##### Data Science

# How to Use Statistics to Identify Outliers in Data

When modeling, it is important to clean the data sample to ensure that the observations best represent the problem.

Sometimes a dataset can contain extreme values that are outside the range of what is expected and unlike the other data. These are called outliers and often machine learning modeling and model skill in general can be improved by understanding and even removing these outlier values.

In this tutorial, you will discover more about outliers and two statistical methods that you can use to identify and filter outliers from your dataset.

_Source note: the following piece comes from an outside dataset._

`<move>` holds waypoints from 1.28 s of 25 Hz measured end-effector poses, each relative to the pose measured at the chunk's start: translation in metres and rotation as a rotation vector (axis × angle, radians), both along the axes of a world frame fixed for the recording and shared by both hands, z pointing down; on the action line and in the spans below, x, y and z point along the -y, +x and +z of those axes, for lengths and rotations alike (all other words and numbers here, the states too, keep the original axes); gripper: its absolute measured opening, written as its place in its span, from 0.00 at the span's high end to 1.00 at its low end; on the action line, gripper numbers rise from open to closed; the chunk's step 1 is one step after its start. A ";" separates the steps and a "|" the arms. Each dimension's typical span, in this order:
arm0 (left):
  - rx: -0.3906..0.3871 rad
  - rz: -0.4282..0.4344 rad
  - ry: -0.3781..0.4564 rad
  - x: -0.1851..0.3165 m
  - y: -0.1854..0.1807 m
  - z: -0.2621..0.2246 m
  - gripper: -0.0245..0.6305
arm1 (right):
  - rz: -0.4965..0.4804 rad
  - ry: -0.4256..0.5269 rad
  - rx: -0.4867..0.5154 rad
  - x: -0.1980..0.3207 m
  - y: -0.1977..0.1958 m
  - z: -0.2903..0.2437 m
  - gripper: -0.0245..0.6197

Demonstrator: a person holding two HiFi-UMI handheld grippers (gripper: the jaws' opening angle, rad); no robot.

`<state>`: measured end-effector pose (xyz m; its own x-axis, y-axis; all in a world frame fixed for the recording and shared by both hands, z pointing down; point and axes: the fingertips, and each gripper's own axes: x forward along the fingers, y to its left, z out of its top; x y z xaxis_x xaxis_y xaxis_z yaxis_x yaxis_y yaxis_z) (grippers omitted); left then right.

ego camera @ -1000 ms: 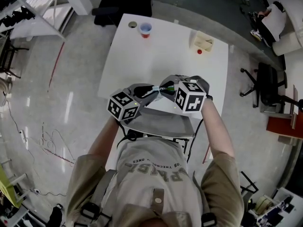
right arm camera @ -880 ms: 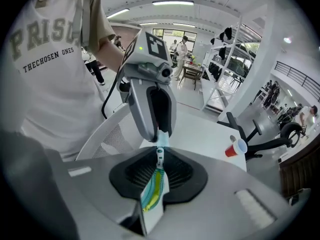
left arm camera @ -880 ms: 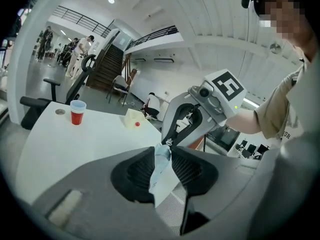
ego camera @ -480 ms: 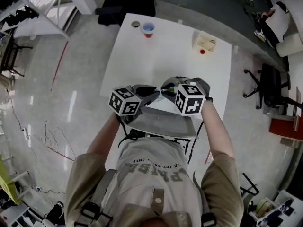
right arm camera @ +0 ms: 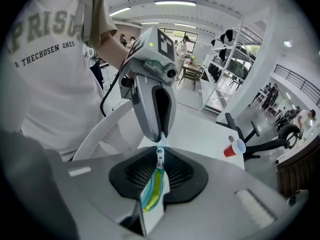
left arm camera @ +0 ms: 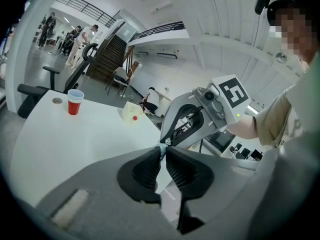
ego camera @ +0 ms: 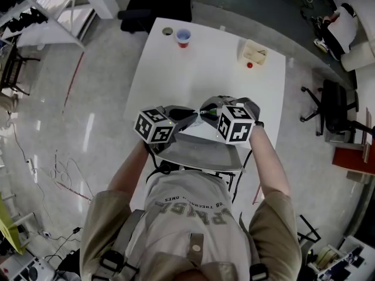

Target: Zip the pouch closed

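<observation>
White tabletop (ego camera: 193,63) stretches away from me, with a red cup (ego camera: 183,37) at its far edge, a small pale box (ego camera: 255,51) far to the right with a red ball (ego camera: 249,65) just beside it, and a black office chair (ego camera: 155,4) beyond the far end. Over the near edge of the table my two grippers meet nose to nose, and the pouch (ego camera: 203,113) hangs in the air between them, clear of the surface. My left gripper (left arm camera: 163,151) has just been closing its jaws, and they now pinch a strip of the pouch's white mesh fabric (left arm camera: 170,199), which runs back between the ribbed pads toward me. The tips of my right gripper (left arm camera: 165,142) sit right against the left one's tips. Seen from the right gripper (right arm camera: 160,153), its jaws are clamped on the pouch's other end: the teal and yellow zipper (right arm camera: 151,186) lies along the gap between the pads, the white pouch wall (right arm camera: 152,216) trails near me, and the zipper pull (right arm camera: 160,159) pokes out at the tips, toward the left gripper's nose.
</observation>
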<state>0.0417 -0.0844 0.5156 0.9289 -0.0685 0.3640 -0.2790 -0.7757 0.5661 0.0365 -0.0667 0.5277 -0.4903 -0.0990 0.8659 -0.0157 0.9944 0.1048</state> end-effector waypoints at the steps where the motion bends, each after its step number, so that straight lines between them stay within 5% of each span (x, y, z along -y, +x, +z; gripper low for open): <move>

After completing this tutorial, you will know:

- That an outlier is an unlikely observation in a dataset and may have one of many causes.
- That standard deviation can be used to identify outliers in Gaussian or Gaussian-like data.
- That the interquartile range can be used to identify outliers in data regardless of the distribution.

Let’s get started.

## Tutorial Overview

This tutorial is divided into 4 parts; they are:

- What are Outliers?
- Test Dataset
- Standard Deviation Method
- Interquartile Range Method

## What are Outliers?

An outlier is an observation that is unlike the other observations.

It is rare, or distinct, or does not fit in some way.

Outliers can have many causes, such as:

- Measurement or input error.
- Data corruption.
- True outlier observation (e.g. Michael Jordan in basketball).

There is no precise way to define and identify outliers in general because of the specifics of each dataset. Instead, you, or a domain expert, must interpret the raw observations and decide whether a value is an outlier or not.

Nevertheless, we can use statistical methods to identify observations that appear to be rare or unlikely given the available data.

This does not mean that the values identified are outliers and should be removed. But, the tools described in this tutorial can be helpful in shedding light on rare events that may require a second look.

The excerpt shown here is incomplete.